**** MATERIAL FOR THE TASK ****
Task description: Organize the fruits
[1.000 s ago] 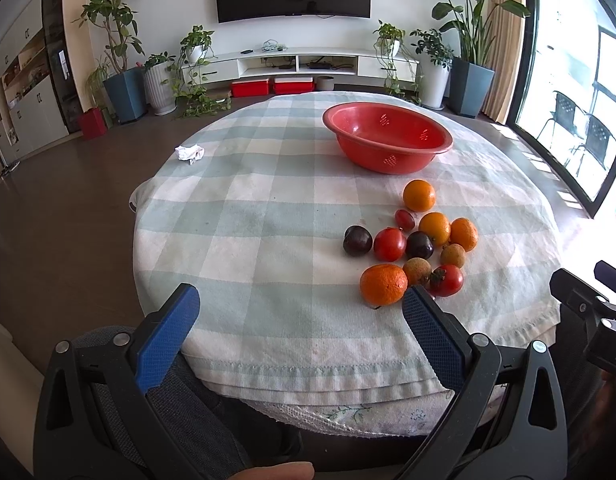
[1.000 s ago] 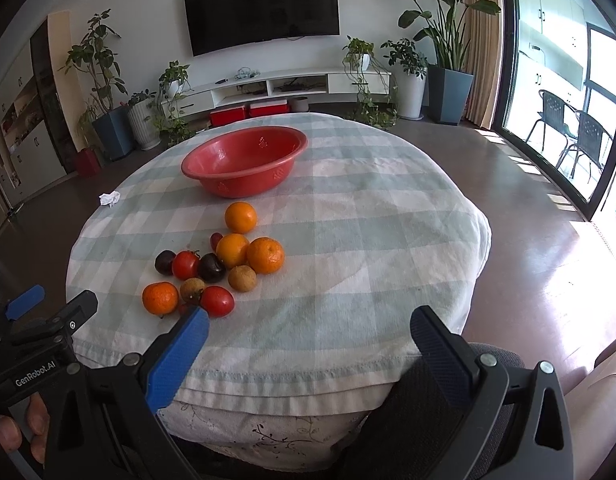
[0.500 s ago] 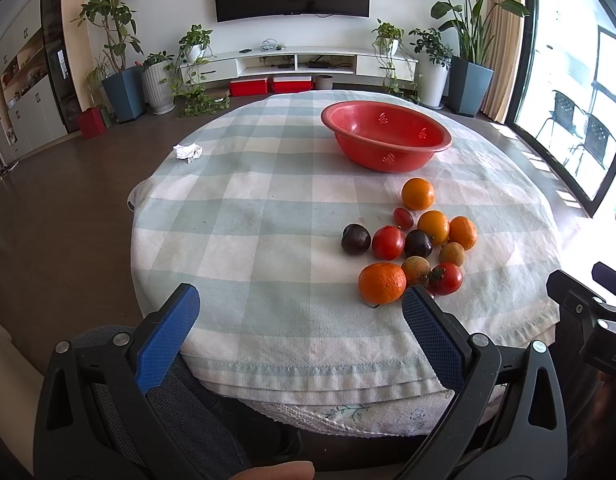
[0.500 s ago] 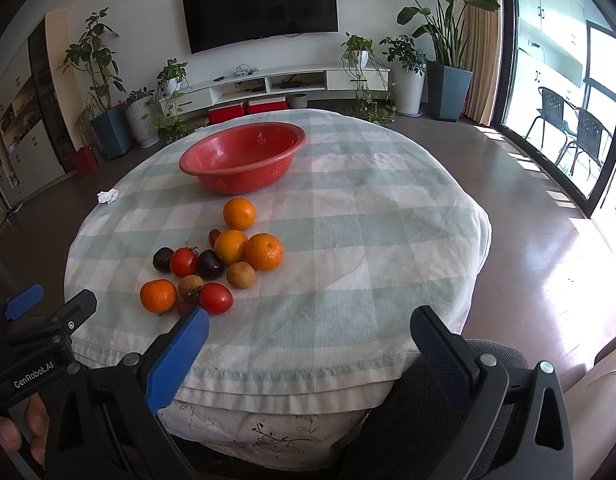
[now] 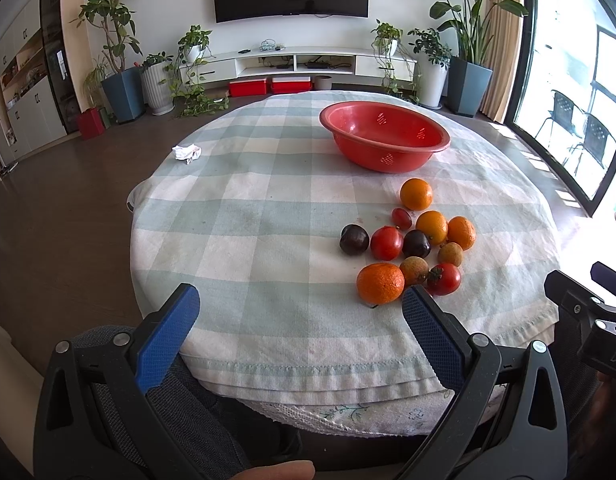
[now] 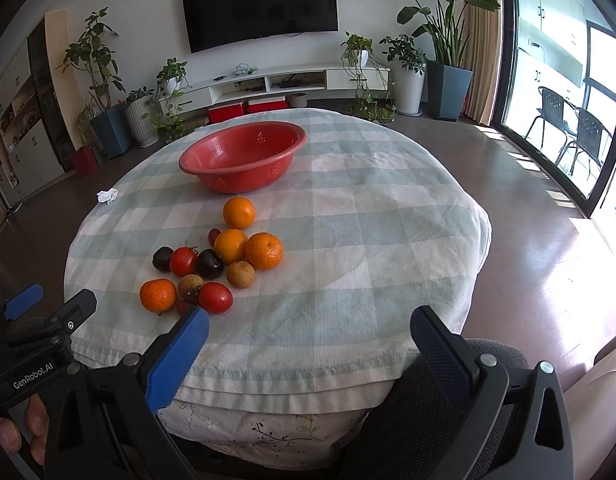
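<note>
Left tongs: spread wide and holding nothing, low at the near edge of the counter, with the fruit ahead and to their right. My guess is they are poised for a first reach.
Right tongs: also gaping and empty, at the same near edge, with the fruit off to their left.
Fruit pile: bunched on the checked cloth between the near edge and the bowl, most pieces touching a neighbour, so picking one may nudge others.
Nearest piece: a bumpy-skinned mandarin just ahead of the left tongs' right finger, probably the easiest first pick.
Other fruit: a smooth orange sits alone nearest the bowl; two more orange ones, glossy red tomatoes, two dark plum-like ones and two small tan, rough-skinned ones make up the cluster.
Red bowl: perforated like a colander, upright beyond the fruit, with nothing in it. It looks like the intended destination.
Progress: none of the fruit is in the bowl yet.
Stray item: a crumpled white tissue lies well apart at the far left.
</note>
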A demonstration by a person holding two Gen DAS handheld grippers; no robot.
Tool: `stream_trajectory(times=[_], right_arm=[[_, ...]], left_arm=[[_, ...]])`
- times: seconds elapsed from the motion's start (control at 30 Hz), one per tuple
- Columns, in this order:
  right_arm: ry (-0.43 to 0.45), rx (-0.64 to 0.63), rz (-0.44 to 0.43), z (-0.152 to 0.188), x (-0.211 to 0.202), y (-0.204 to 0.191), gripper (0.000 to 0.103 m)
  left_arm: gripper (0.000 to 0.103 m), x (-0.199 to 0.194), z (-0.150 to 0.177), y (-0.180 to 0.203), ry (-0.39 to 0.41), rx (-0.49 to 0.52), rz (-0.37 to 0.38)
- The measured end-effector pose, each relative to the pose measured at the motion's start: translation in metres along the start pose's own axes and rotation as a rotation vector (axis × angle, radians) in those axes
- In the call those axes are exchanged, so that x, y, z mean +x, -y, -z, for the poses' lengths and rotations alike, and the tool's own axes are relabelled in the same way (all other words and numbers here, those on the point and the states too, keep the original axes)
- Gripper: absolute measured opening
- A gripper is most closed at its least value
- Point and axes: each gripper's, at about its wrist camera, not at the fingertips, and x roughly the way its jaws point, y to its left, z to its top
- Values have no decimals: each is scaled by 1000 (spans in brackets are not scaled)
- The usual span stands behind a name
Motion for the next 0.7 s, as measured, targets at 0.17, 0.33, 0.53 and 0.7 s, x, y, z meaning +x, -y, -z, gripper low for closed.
stream_trajectory(times=[0.17,0.33,0.53,0.7], right_arm=[[0,1,1,-1,0,0,103],[-2,1,1,-1,0,0,103],[-2,1,1,-1,0,-1,103],[-3,1,2,-2,0,-1,103]], left_arm=[[103,1,0,0,-1,-1,-1],[103,1,0,0,-1,-1,0],[103,0,0,0,-1,-1,-1],[103,1,0,0,-1,-1,-1]])
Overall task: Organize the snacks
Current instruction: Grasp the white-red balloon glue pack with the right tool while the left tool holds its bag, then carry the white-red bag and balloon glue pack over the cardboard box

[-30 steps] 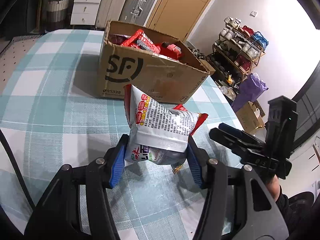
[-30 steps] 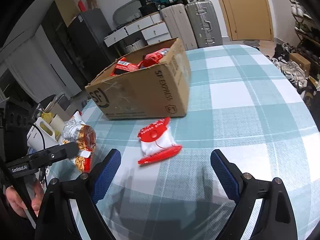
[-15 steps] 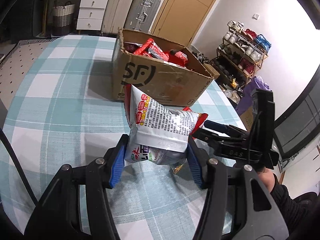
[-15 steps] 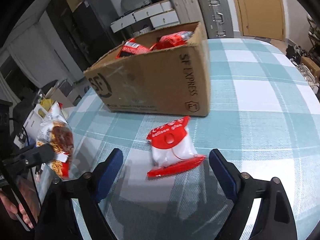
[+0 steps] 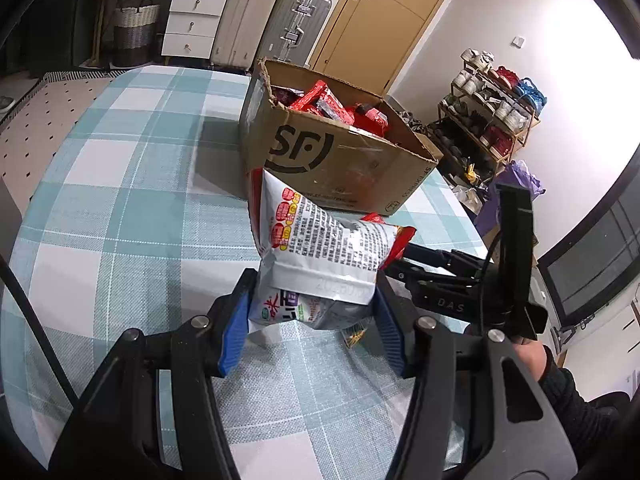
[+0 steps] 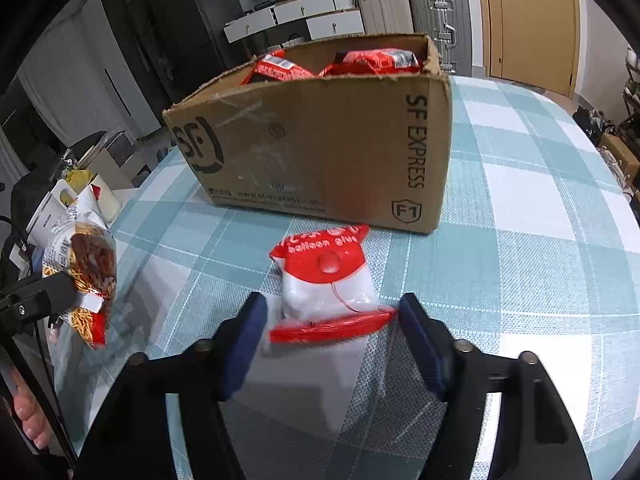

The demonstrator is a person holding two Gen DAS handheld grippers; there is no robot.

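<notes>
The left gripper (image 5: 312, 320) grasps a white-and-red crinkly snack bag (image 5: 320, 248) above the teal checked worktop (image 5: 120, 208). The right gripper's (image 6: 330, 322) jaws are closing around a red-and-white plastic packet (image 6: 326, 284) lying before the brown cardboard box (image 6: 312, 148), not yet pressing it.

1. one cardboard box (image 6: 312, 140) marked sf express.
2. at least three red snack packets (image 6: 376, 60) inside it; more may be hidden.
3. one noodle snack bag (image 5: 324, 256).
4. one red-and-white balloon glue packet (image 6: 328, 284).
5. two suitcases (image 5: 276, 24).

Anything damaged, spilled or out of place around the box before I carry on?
The cardboard box has torn, ragged top edges, and red packets are heaped above its rim. Nothing looks spilled. One red-and-white packet lies loose on the tablecloth before the box.
</notes>
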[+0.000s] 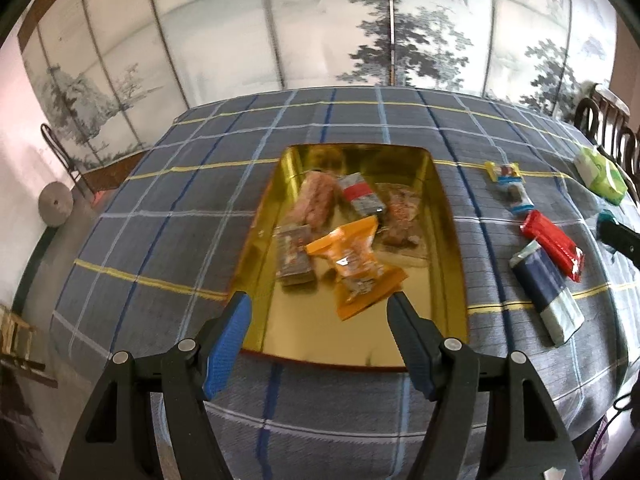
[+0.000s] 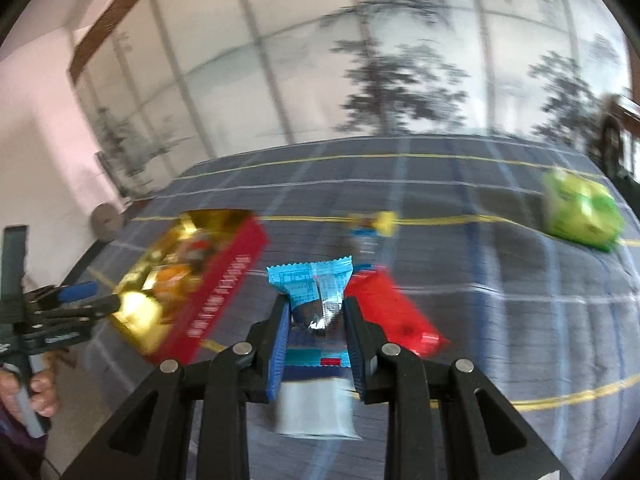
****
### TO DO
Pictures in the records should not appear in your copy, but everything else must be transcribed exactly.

### ANSWER SECTION
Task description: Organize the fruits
[1.000 s ago] 
[1.000 s ago] 
[0.500 s ago] 
[0.500 s ago] 
[now] 
[now] 
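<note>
Left tongs: spread wide and holding nothing, low at the near edge of the counter, with the fruit ahead and to their right. My guess is they are poised for a first reach.
Right tongs: also gaping and empty, at the same near edge, with the fruit off to their left.
Fruit pile: bunched on the checked cloth between the near edge and the bowl, most pieces touching a neighbour, so picking one may nudge others.
Nearest piece: a bumpy-skinned mandarin just ahead of the left tongs' right finger, probably the easiest first pick.
Other fruit: a smooth orange sits alone nearest the bowl; two more orange ones, glossy red tomatoes, two dark plum-like ones and two small tan, rough-skinned ones make up the cluster.
Red bowl: perforated like a colander, upright beyond the fruit, with nothing in it. It looks like the intended destination.
Progress: none of the fruit is in the bowl yet.
Stray item: a crumpled white tissue lies well apart at the far left.
</note>
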A demonstration by a person holding two Gen DAS handheld grippers; no robot.
Tool: `stream_trajectory(times=[_], right_arm=[[_, ...]], left_arm=[[_, ...]])`
- times: seconds elapsed from the motion's start (control at 30 Hz), one per tuple
- Columns, in this order:
  right_arm: ry (-0.43 to 0.45), rx (-0.64 to 0.63), rz (-0.44 to 0.43), z (-0.152 to 0.188), x (-0.211 to 0.202), y (-0.204 to 0.191), gripper (0.000 to 0.103 m)
  left_arm: gripper (0.000 to 0.103 m), x (-0.199 to 0.194), z (-0.150 to 0.177), y (-0.180 to 0.203), ry (-0.39 to 0.41), rx (-0.49 to 0.52), rz (-0.37 to 0.38)
- The measured end-effector pose, each relative to the pose measured at the motion's start: translation in metres along the start pose's own axes and rotation as a rotation vector (axis × angle, radians) in those axes
- In the call those axes are exchanged, so that x, y, z mean +x, -y, -z, for the poses' lengths and rotations alike, and the tool's own axes are relabelled in the same way (all other words and numbers here, those on the point and the states too, keep the original axes)
- Gripper: absolute measured opening
- A gripper is most closed at its least value
- Point and axes: each gripper's, at about its wrist camera, not at the fingertips, and x roughly the way its jaws point, y to its left, z to its top
- Values have no decimals: each is scaled by 1000 (spans in brackets are not scaled)
- The usual span stands behind a name
Motion for the next 0.7 s, as measured, targets at 0.17, 0.33, 0.53 and 0.7 s, x, y, z meaning +x, -y, -z, gripper low for closed.
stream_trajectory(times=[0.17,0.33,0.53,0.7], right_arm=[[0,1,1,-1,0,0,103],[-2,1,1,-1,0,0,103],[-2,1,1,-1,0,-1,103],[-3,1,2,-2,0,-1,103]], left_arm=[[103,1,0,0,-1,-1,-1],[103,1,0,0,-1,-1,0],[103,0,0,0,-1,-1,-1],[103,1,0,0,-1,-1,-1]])
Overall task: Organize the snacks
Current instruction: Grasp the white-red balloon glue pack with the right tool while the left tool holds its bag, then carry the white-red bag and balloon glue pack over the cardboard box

[-30 steps] 
[-30 steps] 
[-15 steps] 
[-15 steps] 
[+0 steps] 
[+0 steps] 

The demonstrator is a person holding two Gen DAS handheld grippers; there is no robot.

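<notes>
The left gripper (image 5: 312, 320) grasps a white-and-red crinkly snack bag (image 5: 320, 248) above the teal checked worktop (image 5: 120, 208). The right gripper's (image 6: 330, 322) jaws are closing around a red-and-white plastic packet (image 6: 326, 284) lying before the brown cardboard box (image 6: 312, 148), not yet pressing it.

1. one cardboard box (image 6: 312, 140) marked sf express.
2. at least three red snack packets (image 6: 376, 60) inside it; more may be hidden.
3. one noodle snack bag (image 5: 324, 256).
4. one red-and-white balloon glue packet (image 6: 328, 284).
5. two suitcases (image 5: 276, 24).

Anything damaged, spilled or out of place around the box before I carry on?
The cardboard box has torn, ragged top edges, and red packets are heaped above its rim. Nothing looks spilled. One red-and-white packet lies loose on the tablecloth before the box.
</notes>
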[+0.000s] 
[+0.000s] 

The exercise is done, and nothing more is needed.